Sejak awal karierya sebagai diplomat, Sugeng melihat dan berada di Amerika Serikat (AS) ketika AS menjadi puncak kemajuan dunia dan saat berada di China ketika negeri ini menjadi pusat kemajuan dunia baru selama satu dekade terakhir.
“Buku ini saya tulis untuk memberikan pengalaman selama hampir 40 tahun terakhir sebagai diplomat, di mana perkembangan dalam negeri dan hubungan internasional tidak merupakan ruang yang kosong, tetapi banyak dimanfaatkan oleh berbagai kepentingan yang apabila tidak mendapatkan perhatian generasi muda akan menciptakan berbagai tantangan dan kendala dalam menciptakan Indonesia yang lebih makmur, lebih adil dan sejahtera,” kata Sugeng.

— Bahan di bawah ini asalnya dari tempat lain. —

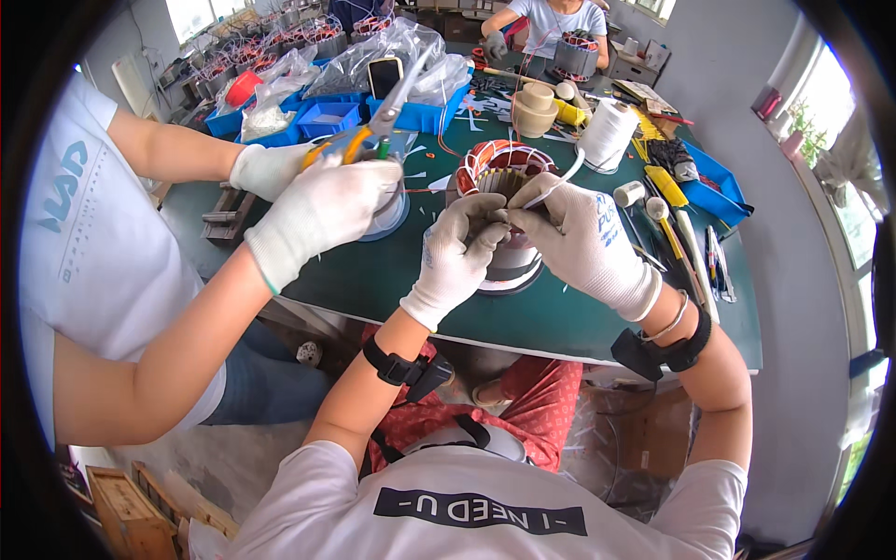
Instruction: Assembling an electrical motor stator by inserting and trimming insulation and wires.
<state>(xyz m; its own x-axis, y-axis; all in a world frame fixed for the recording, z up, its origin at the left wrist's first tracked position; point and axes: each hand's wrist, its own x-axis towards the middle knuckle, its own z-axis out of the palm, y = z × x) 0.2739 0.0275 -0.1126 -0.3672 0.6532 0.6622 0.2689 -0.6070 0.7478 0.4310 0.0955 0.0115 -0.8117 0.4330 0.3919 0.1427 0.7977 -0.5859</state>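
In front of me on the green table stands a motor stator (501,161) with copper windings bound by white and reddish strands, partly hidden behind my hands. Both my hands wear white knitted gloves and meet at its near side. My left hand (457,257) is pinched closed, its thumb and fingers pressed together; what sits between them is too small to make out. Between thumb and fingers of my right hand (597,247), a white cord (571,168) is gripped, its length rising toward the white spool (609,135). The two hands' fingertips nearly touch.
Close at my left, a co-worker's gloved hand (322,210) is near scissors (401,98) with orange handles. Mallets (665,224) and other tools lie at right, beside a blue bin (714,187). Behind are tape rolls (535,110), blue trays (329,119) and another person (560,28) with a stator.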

Buku 300 halaman dalam dua jilid itu memberi pesan mendalam tentang pentingnya pengelolaan politik luar negeri bahwa diplomasi bukan sekadar seremoni, tapi juga harus membawa dan mentransfer kemakmuran negara yang lebih maju kepada Indonesia, kata Sugeng.
Sugeng menilai bahwa diplomat harus sudah sanggup melihat rekam jejak tentang siapa teman dan siapa yang bukan teman.
Semua itu disuguhkan melalui catatan perjalanan di berbagai belahan dunia selama sebagai diplomat, mulai “Operasi Jakarta” di Chile pada 1973, pembicaraan mengenai utang Indonesia dalam Paris Club selama krisis moneter 1997-1998, mempersiapkan kedatangan pemimpin Afrika Selatan Nelson Mandela pada era Presiden Soeharto, serta sepak terjangnya sebagai Irjen dan saat melihat implikas kepemimpinan dunia saat ini yang dapat mengancam perang dunia ketiga.
Sugeng memiliki pemikiran progresif bahwa era Amerika Serikat terus mengalami penurunan, bahkan akan berakhir dan saat ini giliran Asia tampil memimpin dunia.
“Apalagi sekarang dunia menyaksikan kehebohan kondisi keuangan AS, negara dengan ekonomi terkuat di dunia, yang ternyata memiliki utang yang sangat besar bahkan terancam gagal bayar,” kata Sugeng.
Narasumber dalam peluncuran buku ini, dosen Ilmu Hubungan Internasional pada Universitas Padjajaran, Bandung, Teuku Rezasyah, menyebut’Healing the World’ perlu dibaca oleh diplomat, mahasiswa dan mereka yang tertarik kepada diplomasi internasional atau dinamika dunia.
“Buku ini mengajak Republik Indonesia untuk lebih mandiri dan lebih peka terhadap kondisi geopolitik yang terjadi saat ini dan mendatang,” kata Teuku.
Peluncuran tersebut juga menghadirkan aktivis mahasiswa dari Himpunan Mahasiswa Islam Indonesia (HMI), Gerakan Mahasiswa Kristen Indonesia (GMKI) dan Pehimpuan Mahasiswa Katolik Republik Indonesia (PMKRI).
Melalui buku ini, Sugeng mengajak pemimpin bangsa dan pebisnis merefleksi diri menghadapi situasi dunia yang sedang dalam tekanan besar sehingga tak lagi memandang semuanya dengan “business as usual”. Kepentingan diplomasi Indonesia harus mampu membawa kesejahteraan bagi rakyat Indonesia, kata dia.
Menurut dia, ‘Healing the World’ perlu dibaca para politisi dalam menghadapi dunia yang semakin tidak pasti dan membutuhkan diplomat yang mengetahui apa yang sesungguhnya sedang terjadi di balik dinamika dunia yang sedang terjadi.
Dua wartawan LKBN ANTARA, Atman Ahdiat dan Rahmad Nasution, menjadi dua dari empat orang yang membantu Sugeng menulis buku ini. Dua lainnya adalahSariat Arifia dan Ardi Bramantyo.